§ WORK ITEM
The reply must consist of the complete listing, reproduced exactly, with no images included.
· · ·
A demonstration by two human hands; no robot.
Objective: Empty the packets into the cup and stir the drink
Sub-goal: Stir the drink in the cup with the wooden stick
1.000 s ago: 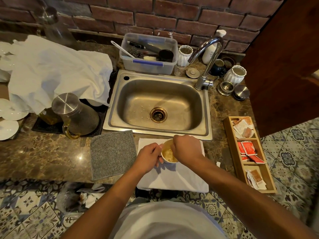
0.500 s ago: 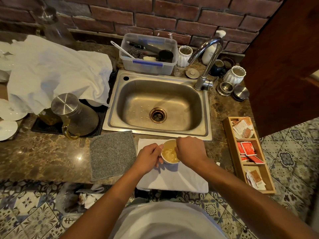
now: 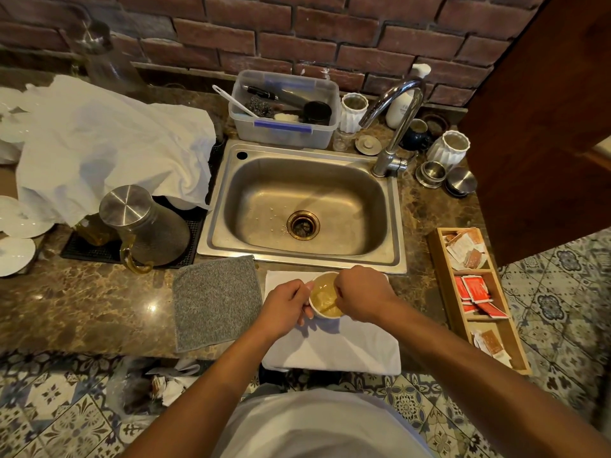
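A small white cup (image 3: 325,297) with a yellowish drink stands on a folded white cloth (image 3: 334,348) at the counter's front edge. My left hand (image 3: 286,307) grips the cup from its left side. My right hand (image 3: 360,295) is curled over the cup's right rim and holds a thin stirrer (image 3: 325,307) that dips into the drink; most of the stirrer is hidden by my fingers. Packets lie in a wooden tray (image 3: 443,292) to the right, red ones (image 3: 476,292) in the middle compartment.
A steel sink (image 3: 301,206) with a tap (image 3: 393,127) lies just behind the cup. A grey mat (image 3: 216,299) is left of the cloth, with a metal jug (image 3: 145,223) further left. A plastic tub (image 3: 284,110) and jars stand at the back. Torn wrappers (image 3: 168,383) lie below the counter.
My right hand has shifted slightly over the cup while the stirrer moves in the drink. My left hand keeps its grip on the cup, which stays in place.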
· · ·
§ PROBLEM SOLUTION
A demonstration by two human hands; no robot.
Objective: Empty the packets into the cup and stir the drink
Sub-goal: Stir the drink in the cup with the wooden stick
1.000 s ago: 
0.500 s ago: 
now: 
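A small white cup (image 3: 325,297) with a yellowish drink stands on a folded white cloth (image 3: 334,348) at the counter's front edge. My left hand (image 3: 286,307) grips the cup from its left side. My right hand (image 3: 360,295) is curled over the cup's right rim and holds a thin stirrer (image 3: 325,307) that dips into the drink; most of the stirrer is hidden by my fingers. Packets lie in a wooden tray (image 3: 443,292) to the right, red ones (image 3: 476,292) in the middle compartment.
A steel sink (image 3: 301,206) with a tap (image 3: 393,127) lies just behind the cup. A grey mat (image 3: 216,299) is left of the cloth, with a metal jug (image 3: 145,223) further left. A plastic tub (image 3: 284,110) and jars stand at the back. Torn wrappers (image 3: 168,383) lie below the counter.
My right hand has shifted slightly over the cup while the stirrer moves in the drink. My left hand keeps its grip on the cup, which stays in place.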

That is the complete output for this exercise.